You can also read our article about the “Top 10 Solar Power Stocks to Invest In”.

Solar & Space Companies

1. Rocket Lab

Rocket Lab is one of the most serious contenders in the reusable rocket market. The company has initially focused on small rockets, with the Electron launch system (320 kg of payload), which is progressively being turned into a partially reusable rocket. So far, Electron has deployed 177 satellites in 44 launches.

Later on, Rocket Lab is looking at creating a medium-sized reusable rocket, the Neutron, comparable to Falcon 9 (8,000 kg to LEO in fully reusable mode, 1,500 kg to Mars or Venus). The Neutron will be powered by a methane-burning rocket engine (like Starship), which seems to become the trend for the next generation of rockets.

The company is remarkable for its fully vertically integrated satellite manufacturing process, allowing it to optimize costs and design speed. This resulted in multiple contracts with NASA & the US government, including a $515M military satellite contract. And a civilian $143m contract for Globalstar.

Rocket Lab is also a major manufacturer of solar panels for satellites after its 2022 acquisitions of SolAero Technologies, with 1000+ satellites powered by these panels, and 4MW solar cells manufactured in total.

Source: Rocket Lab

For now, its launch system is reliant on outside suppliers, but a series of strategic acquisitions should change that, replicating in the launch system the vertical integration already achieved in satellite design and manufacturing.

The company is also looking at the possibility of a telecom LEO constellation to generate recurring revenues. It is also contributing to research on in-space manufacturing with Varda Space Industries and orbital debris inspection.

While SpaceX had Elon Musk’s business talent to develop its technology from scratch, Rocket Lab used a mix of R&D and acquisitions to vertically integrate the technology required.
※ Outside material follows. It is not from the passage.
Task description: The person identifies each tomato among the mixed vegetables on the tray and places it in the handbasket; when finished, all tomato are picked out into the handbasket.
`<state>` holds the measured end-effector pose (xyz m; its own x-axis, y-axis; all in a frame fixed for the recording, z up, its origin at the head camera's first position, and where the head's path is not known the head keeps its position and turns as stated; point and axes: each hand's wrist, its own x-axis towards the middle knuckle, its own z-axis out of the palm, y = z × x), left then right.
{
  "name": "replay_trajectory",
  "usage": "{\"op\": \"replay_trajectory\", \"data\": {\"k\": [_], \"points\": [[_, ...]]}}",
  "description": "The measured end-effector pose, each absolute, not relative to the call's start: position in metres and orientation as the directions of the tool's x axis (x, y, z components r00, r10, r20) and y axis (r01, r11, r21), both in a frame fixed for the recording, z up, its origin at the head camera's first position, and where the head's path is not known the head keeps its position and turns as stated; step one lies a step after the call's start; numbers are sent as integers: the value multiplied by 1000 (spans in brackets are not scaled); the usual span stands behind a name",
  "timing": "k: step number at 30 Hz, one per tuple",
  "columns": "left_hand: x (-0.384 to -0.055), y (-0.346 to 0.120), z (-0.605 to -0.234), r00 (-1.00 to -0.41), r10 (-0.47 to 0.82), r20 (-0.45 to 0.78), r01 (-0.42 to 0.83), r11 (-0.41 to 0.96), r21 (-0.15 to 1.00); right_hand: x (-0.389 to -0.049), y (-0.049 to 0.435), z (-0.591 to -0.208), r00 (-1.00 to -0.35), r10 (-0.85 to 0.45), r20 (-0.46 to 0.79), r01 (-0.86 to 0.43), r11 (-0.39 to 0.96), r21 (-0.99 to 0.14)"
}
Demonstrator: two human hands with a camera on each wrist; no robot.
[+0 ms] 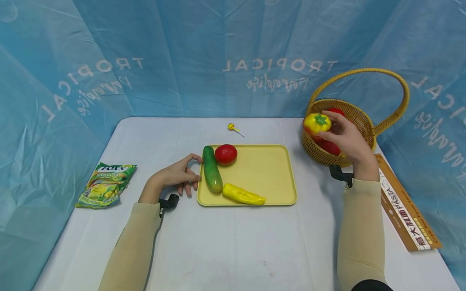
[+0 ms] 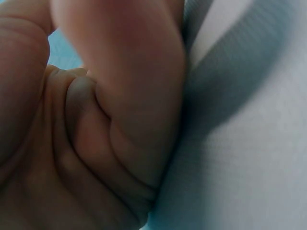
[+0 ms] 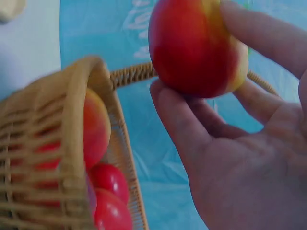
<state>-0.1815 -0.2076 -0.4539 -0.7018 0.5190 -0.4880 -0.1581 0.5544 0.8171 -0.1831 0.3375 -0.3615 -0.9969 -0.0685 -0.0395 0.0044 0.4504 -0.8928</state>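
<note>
My left hand (image 1: 178,176) is at the left rim of a yellow tray (image 1: 276,173), its thumb and forefinger apart and touching the edge. On the tray lie a green cucumber (image 1: 212,169), a red tomato (image 1: 226,154) and a yellow pepper (image 1: 243,195). My right hand (image 1: 347,135) holds a round yellow-and-red fruit (image 1: 316,122) with a green leafy top, thumb and fingers around it. This fruit is over the front left of a wicker basket (image 1: 320,157). Inside the basket, the right wrist view shows a red-and-yellow fruit (image 3: 96,129) and small red ones (image 3: 112,208).
A lollipop (image 1: 233,128) lies behind the tray. A green candy bag (image 1: 106,186) is at the table's left edge. Along the right edge lies a long brown pasta box (image 1: 405,206), close to the basket. The basket's tall handle (image 1: 400,93) arches above it. Blue cloth hangs around the table.
</note>
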Motion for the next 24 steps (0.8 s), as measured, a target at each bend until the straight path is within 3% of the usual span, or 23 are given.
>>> {"op": "replay_trajectory", "data": {"k": [7, 16, 24], "points": [[-181, -207, -453, -704, 513, -492, -156, 564, 811, -188, 348, -370, -989, 91, -113, 142, 437, -888], [-181, -208, -453, -705, 520, -483, -150, 556, 817, -192, 354, -381, -953, 282, -106, 224, 426, -877], [-181, -208, -454, -705, 518, -484, -153, 556, 817, -195, 358, -388, -931, 350, -99, 253, 428, -868]]}}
This has proven very successful in satellite manufacturing, and they are now looking to replicate this strategy for reusable rockets.
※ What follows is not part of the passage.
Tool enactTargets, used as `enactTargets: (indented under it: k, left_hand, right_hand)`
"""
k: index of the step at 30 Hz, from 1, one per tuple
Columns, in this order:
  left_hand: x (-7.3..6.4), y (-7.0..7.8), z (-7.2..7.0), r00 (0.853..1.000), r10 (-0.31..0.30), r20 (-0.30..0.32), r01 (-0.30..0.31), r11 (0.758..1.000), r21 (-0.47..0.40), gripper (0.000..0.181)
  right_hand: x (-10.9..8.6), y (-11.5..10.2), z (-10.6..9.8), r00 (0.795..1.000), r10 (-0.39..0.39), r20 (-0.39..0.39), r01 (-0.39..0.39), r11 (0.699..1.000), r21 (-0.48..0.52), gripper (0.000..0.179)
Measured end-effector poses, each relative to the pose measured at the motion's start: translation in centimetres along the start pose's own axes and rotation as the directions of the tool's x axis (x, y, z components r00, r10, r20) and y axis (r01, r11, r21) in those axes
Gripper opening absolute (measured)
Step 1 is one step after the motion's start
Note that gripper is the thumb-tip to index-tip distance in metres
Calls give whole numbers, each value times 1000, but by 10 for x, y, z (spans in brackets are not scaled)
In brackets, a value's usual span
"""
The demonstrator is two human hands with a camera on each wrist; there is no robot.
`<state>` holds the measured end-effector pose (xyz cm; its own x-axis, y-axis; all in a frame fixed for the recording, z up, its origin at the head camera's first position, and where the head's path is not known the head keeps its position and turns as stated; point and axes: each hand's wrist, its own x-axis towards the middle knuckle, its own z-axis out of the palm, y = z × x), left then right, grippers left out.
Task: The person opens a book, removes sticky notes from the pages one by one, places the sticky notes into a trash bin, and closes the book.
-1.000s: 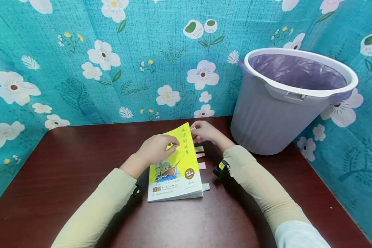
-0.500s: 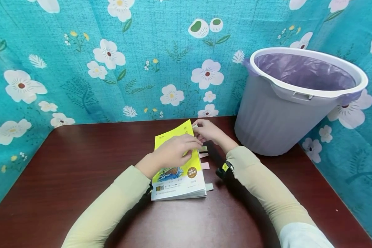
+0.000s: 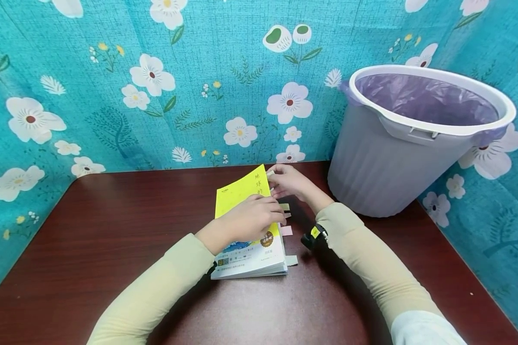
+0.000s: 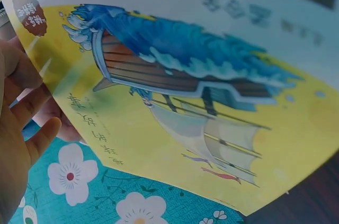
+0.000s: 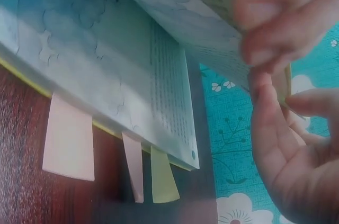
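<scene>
A yellow and white paperback book [image 3: 239, 189] with a sailing ship on its cover lies on the table, its cover and upper pages lifted at the right side. My left hand [image 3: 251, 219] lies over the cover, and its fingers [image 5: 286, 20] hold the raised page edge in the right wrist view. Beside the upper right edge, my right hand [image 3: 290, 183] pinches a small pale tab [image 3: 270, 173] at the raised pages. Lower pages carry a pink sticky tab [image 5: 69, 138], a narrow pinkish tab [image 5: 133, 167] and a yellow-green tab [image 5: 164, 177]. Another pale tab [image 3: 291, 260] sticks out near the bottom corner.
A grey bin [image 3: 375, 163] with a purple liner stands at the table's back right. Behind the dark wooden table [image 3: 125, 225] hangs a blue flowered curtain [image 3: 164, 124].
My left hand has moved right across the cover to the book's right edge and now holds the raised pages. The right hand stays at the upper right edge. The head view has shifted slightly.
</scene>
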<state>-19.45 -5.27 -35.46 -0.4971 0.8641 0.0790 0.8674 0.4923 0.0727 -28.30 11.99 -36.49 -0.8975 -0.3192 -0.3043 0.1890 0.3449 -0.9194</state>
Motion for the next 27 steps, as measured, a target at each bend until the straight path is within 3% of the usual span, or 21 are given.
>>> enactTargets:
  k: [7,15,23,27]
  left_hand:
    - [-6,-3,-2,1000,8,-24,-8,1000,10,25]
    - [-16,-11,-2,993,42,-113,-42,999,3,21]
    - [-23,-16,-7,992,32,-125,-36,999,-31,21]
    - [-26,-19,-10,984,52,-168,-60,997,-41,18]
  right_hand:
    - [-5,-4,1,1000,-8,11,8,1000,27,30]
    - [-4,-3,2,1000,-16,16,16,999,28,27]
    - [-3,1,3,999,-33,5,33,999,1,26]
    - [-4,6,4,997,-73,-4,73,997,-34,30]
Considering the existing cash flow from satellite production & the Electron successes, Rocket Lab is a good candidate to catch up with SpaceX, at least until mass drivers and other infrastructures are built in a few decades.

2. JinkoSolar Holding Co., Ltd.

Jinko is one of the largest solar panel manufacturers in the world, and it is based mostly in China. To avoid tariffs, the company is diversifying its manufacturing base, with silicon wafer manufacturing in Vietnam and solar cell manufacturing in Malaysia and the US.

Source: Jinko Solar

In any case, the company is not overly exposed to Western markets, with China, Asia Pacific (APAC), and emerging markets making the bulk of the company’s business.

Source: Jinko Solar

Jinko has delivered 230 GW of solar cells in the company’s history and 20 GW in Q1 2024, up from 14.5 GW just a year ago.

This makes Jinko the #1 in the photovoltaic industry.

Jinko’s most advanced solar cell, the N-type, achieves a remarkably high 25.8% energy efficiency. It also offers bifacial panels.

In 2023, the N-type took over most of Jinko’s sales, representing 80% of the whole shipments, with more capacity coming from the 56 GW production facility expected to reach full speed by the end of 2024 to make up 90% of delivery by year-end.

Total production capacity is expected to reach 120-130 GW or almost half of the company’s cumulative production in its entire history.

Looking to green the profile of its product, Jinko Solar also released NeoGreen, the first N-type solar panel produced entirely with renewable energy (instead of coal, commonly used in China).

Jinko’s ultra-aggressive growth in production capacity reflects the company’s confidence in its N-type technology and ambition to seize the export markets of Asia, Africa, and South America.

And the overall prospect of solar power taking over the world’s energy systems, including maybe solar mirrors, boosting profitability even further.